Given the lattice structure and the Hamiltonian—a mathematical equation that allows one to compute energy from a given state of particles—within the simulation, it's possible to figure out its lowest energy state. That turned out to have three bosons sitting at some of the six points that surrounded each hexagonal cell in the lattice. That said, in physics/chemistry, just because something is energetically favorable doesn't mean that is the only way it will exist. At certain points in the simulation "defect hexagons"—those that had only two bosons—would arise.

When the "temperature" was high enough that the system was in the disordered spin-liquid state, these defects would appear in pairs—the loss of a single boson would leave two adjacent hexagons with only two bosons surrounding them. That gave the entire system a -1 charge.

At that temperature, defects could move around freely and become separated by large distances. Since the total charge on the system was -1 these, now isolated, defects in essence each carried a fractional charge of -1/2. These freely moving defect hexagons can be thought of as a quasiparticle with half odd charge. (For those who have studied semiconducting materials at some point in their life, think of these as "holes"—the vacant positively charged quasiparticles—moving throughout the material).

To understand the physics of this system, the researchers focused on the transition between the ordered superfluid state and the disordered spin-liquid state, looking at how quickly these defects could become separated.
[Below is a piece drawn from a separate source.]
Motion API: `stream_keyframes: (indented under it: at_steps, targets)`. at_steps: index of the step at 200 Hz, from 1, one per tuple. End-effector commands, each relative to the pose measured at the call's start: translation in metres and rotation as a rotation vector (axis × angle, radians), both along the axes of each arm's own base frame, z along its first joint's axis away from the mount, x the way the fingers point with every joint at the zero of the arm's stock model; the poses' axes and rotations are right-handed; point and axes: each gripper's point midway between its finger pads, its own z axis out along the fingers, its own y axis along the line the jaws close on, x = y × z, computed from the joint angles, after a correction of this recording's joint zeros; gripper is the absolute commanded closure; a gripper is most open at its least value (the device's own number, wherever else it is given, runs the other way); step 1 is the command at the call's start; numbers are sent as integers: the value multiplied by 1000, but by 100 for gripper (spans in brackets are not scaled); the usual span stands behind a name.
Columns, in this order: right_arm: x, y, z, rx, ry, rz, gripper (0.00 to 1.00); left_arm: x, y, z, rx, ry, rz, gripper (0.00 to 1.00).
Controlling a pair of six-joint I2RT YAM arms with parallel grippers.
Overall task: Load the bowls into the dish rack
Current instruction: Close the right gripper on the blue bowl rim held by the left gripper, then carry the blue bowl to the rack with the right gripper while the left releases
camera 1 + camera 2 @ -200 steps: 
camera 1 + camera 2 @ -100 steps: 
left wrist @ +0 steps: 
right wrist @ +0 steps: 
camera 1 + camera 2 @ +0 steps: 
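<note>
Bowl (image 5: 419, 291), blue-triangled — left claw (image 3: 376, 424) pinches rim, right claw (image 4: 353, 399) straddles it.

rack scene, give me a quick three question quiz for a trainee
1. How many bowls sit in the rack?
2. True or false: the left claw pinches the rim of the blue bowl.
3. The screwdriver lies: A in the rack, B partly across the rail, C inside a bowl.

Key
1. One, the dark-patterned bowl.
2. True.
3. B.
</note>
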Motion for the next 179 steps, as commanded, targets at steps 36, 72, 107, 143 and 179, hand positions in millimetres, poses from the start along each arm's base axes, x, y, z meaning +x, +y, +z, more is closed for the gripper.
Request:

They discovered that the probability of finding a particle in the ground state was drastically different than it is in classical systems, 1.47(3) as opposed to 0.038. This means that they were looking at a new class of phase transition, which they dubbed XY* (in contrast to the more common XY phase transitions).
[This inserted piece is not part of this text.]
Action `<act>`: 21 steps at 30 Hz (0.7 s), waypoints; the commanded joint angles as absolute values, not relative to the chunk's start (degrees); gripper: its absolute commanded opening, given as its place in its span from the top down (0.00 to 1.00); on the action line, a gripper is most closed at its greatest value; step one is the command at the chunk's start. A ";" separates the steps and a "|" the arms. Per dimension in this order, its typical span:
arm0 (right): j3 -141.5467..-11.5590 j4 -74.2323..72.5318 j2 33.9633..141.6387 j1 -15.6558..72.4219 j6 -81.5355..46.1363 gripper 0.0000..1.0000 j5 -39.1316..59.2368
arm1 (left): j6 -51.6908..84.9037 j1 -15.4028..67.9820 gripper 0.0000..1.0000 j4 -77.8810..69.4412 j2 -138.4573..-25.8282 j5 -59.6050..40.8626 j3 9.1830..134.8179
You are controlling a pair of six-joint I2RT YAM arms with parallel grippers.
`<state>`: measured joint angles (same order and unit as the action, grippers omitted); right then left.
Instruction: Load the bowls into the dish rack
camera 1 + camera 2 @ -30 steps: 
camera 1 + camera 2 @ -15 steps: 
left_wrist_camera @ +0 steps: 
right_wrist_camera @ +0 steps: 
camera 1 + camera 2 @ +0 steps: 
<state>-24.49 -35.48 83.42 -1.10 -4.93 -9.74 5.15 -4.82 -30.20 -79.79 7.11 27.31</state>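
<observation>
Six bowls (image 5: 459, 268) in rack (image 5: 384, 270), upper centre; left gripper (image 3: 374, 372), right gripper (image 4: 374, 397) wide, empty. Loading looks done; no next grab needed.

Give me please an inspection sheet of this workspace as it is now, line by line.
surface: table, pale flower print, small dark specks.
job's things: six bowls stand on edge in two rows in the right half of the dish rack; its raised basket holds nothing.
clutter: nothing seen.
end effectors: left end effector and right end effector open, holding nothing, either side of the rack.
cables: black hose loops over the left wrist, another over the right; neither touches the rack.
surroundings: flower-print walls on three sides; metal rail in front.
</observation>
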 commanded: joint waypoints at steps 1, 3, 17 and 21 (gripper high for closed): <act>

While this may seem to be of limited to use to anyone but a condensed matter physicist, it provides a signature that other researchers, both experimental and theoretical, can look for to "test for the existence of fractionalized excitations" (non-integer charged quasiparticles). In concluding, the authors suggest that experimentalists look at materials similar to herbertsmithite, as these be able to hold a quantum critical point in the XY* class that they discovered in their work. Having a material with this kind of critical point, they conclude, may be useful for future quantum computing applications.

(Readers of Nobel Intent will undoubtedly point out that quarks, the constituents of baryons, do carry either a +2/3e or -1/3e charge along with their respective color charge. However since they cannot exist long in unbound states, they don't count in statement that no stable, individual particle carries anything other than a quantized charge.)

Science, 2012. DOI: 10.1126/science.1212207 (About DOIs).